Drive repair times depend on a variety of factors:

  • OneFS release (determines Job Engine version and how efficiently it operates)
  • System hardware (determines drive types, amount of CPU and RAM, etc)
  • Filesystem: Amount of data, data composition (lots of small vs large files), protection, tunables, etc.
  • Load on the cluster during the drive failure

A useful method to estimate future FlexProtect runtime is to use old repair runtimes as a guide, if available.

The drives in the PowerScale chassis-based platforms have a bay-grid nomenclature, where A-E indicates each of the sleds and 0-6 would point to the drive position in the sled. The drive closest to the front is 0, whereas the drive closest to the back is 2/3/5, depending on the drive sled type.

When it comes to updating and refreshing hardware in a large cluster, swapping nodes can be a lengthy process of somewhat unpredictable duration. Data has to be evacuated from each old node during the Smartfail process prior to its removal, and restriped and balanced across the new hardware’s drives. During this time there will also be potentially impactful group changes as new nodes are added and the old ones removed.

However, if replacing an entire node-pool as part of a tech refresh, a SmartPools filepool policy can be crafted to migrate the data to another nodepool across the back-end network. When complete, the nodes can then be Smartfailed out, which should progress swiftly since they are now empty.

If multiple nodes are Smartfailed simultaneously, at the final stage of the process the node remove is serialized with around 60 seconds pause between each. The Smartfail job places the selected nodes in read-only mode while it copies the protection stripes to the cluster’s free space. Using SmartPools to evacuate data from a node or set of nodes in preparation to remove them is generally a good idea, and is usually a relatively fast process.

Another efficient approach can often be the swapping out of drives into new chassis. In addition to being considerable faster, the drive swapping process focuses the disruption on a single whole cluster down event. Estimating the time to complete a drive swap, or ‘disk tango’ process is simpler and more accurate and can typically be completed in a single maintenance window.

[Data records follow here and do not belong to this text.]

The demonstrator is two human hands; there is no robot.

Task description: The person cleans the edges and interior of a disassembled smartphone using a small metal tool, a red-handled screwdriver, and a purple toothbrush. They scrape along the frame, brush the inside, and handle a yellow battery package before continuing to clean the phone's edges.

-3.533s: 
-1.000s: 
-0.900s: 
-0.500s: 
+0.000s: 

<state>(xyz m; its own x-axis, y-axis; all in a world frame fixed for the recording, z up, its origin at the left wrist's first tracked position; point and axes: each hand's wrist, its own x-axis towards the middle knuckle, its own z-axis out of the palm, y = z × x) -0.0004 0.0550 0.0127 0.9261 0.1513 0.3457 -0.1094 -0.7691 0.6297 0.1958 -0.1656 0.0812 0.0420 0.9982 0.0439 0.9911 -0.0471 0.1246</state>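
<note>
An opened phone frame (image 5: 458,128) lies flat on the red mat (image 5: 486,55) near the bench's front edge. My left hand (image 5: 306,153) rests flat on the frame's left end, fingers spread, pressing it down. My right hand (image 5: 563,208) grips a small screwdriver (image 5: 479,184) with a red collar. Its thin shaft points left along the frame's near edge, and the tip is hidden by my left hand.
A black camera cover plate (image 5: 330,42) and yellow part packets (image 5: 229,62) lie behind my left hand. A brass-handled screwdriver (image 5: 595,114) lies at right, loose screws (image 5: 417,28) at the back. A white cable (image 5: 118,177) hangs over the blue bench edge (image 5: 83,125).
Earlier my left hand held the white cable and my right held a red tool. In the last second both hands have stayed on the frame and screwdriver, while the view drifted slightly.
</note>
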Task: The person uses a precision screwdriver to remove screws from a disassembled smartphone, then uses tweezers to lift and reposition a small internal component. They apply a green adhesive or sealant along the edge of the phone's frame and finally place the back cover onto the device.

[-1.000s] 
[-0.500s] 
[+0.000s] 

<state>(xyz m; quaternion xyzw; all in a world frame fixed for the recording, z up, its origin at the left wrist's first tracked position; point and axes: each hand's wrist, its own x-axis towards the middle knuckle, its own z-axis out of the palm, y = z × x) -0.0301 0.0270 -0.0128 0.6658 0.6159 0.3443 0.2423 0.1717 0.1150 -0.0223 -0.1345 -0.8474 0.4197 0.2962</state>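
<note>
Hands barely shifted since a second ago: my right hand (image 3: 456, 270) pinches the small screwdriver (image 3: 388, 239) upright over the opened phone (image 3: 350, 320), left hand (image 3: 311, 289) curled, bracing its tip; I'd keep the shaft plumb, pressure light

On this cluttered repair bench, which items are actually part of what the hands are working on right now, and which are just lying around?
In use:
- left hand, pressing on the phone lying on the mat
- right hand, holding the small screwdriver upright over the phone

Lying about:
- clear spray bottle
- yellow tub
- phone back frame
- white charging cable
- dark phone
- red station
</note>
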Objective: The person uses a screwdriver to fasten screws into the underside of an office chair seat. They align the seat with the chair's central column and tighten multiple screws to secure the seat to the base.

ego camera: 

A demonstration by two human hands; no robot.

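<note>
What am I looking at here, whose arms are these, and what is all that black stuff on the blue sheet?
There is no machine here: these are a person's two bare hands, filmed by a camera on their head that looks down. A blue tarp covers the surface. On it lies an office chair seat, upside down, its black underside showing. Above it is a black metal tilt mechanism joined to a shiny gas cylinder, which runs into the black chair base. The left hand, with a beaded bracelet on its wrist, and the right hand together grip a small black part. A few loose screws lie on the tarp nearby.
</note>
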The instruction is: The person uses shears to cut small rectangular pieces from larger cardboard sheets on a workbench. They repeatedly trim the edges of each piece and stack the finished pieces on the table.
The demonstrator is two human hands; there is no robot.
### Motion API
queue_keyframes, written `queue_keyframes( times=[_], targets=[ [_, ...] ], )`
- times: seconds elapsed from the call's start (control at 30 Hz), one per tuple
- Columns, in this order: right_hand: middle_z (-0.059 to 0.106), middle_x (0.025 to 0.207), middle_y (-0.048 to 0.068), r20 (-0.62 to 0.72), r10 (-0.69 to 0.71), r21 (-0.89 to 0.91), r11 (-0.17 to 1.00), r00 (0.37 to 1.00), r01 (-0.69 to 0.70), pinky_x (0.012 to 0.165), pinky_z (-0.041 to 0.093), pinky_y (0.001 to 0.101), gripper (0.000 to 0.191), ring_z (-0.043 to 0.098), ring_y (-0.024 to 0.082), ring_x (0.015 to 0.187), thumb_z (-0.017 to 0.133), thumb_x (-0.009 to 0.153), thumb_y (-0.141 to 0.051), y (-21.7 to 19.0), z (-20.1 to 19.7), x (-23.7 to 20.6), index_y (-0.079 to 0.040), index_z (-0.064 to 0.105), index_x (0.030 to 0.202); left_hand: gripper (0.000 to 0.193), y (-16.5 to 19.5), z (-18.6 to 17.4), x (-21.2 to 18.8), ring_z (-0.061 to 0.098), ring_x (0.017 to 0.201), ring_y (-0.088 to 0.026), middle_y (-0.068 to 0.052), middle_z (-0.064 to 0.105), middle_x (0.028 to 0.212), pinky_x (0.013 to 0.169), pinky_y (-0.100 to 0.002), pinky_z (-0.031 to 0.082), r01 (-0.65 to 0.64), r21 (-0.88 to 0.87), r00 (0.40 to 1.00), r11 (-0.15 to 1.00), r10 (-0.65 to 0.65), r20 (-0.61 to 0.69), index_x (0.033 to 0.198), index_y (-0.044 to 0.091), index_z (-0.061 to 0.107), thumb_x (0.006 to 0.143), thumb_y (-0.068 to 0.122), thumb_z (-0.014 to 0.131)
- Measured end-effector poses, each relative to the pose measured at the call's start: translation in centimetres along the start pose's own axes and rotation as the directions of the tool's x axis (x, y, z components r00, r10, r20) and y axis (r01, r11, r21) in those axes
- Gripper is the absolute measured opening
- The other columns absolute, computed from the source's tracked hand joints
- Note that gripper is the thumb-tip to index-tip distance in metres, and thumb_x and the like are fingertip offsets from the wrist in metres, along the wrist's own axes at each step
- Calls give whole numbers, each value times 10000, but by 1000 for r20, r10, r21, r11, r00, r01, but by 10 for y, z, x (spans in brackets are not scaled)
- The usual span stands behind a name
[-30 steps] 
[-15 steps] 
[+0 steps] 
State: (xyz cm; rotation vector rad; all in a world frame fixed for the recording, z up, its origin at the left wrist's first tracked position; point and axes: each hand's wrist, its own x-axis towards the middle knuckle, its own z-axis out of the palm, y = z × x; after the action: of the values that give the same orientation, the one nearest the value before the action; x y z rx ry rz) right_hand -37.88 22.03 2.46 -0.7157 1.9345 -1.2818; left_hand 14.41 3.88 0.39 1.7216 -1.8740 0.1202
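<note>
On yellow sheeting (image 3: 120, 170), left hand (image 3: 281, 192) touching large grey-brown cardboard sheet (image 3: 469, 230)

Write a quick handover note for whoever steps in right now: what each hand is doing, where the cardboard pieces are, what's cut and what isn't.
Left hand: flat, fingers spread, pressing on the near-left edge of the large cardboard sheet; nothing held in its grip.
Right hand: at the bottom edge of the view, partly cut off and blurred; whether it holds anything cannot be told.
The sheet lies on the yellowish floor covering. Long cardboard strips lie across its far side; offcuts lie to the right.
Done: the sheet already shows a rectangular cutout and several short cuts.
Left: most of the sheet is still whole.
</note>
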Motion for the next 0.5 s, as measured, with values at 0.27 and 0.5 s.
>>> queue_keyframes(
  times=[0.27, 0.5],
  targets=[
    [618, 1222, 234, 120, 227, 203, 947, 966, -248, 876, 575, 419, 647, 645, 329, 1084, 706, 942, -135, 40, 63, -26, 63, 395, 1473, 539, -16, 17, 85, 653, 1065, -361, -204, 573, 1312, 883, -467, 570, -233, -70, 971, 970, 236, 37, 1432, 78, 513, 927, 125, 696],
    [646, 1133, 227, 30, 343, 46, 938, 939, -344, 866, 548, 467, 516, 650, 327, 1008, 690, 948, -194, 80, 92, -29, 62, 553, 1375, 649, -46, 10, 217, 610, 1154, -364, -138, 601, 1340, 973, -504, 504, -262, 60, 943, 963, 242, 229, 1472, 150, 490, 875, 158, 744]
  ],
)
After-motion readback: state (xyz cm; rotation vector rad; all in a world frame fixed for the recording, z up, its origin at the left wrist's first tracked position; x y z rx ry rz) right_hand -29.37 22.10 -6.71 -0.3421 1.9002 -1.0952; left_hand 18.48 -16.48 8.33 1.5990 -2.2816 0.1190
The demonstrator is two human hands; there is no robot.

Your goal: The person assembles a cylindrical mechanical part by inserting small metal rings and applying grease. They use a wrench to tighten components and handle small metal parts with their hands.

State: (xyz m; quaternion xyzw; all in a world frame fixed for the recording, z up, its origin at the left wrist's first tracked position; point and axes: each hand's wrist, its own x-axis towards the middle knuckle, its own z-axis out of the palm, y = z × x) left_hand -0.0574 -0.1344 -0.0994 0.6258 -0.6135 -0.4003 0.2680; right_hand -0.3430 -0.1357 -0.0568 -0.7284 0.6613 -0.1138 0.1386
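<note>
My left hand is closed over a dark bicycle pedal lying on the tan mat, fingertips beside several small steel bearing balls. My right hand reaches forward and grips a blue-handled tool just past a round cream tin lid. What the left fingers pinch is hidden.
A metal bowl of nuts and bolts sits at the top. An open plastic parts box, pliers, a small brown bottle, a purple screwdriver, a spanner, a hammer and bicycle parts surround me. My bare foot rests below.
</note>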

With PowerScale chassis-based platforms, such as the H700 and A300, the available hardware ‘tango’ options are expanded and simplified. Given the modular design of these platforms, the compute and chassis tango strategies typically replace the disk tango:

Replacement Strategy Component PowerScale


Chasis-based nodes Description
Disk tango Drives / drive sleds Swapping out data drives or drive sleds
Compute tango Chassis Compute modules Rather than swapping out the twenty drive sleds in a chassis, it’s usually cleaner to exchange the four compute modules
Chassis tango 4RU Chassis Typically only required if there’s an issue with the chassis mid-plane.

Note that any of the above ‘tango’ procedures should only be executed under the recommendation and supervision of Dell support.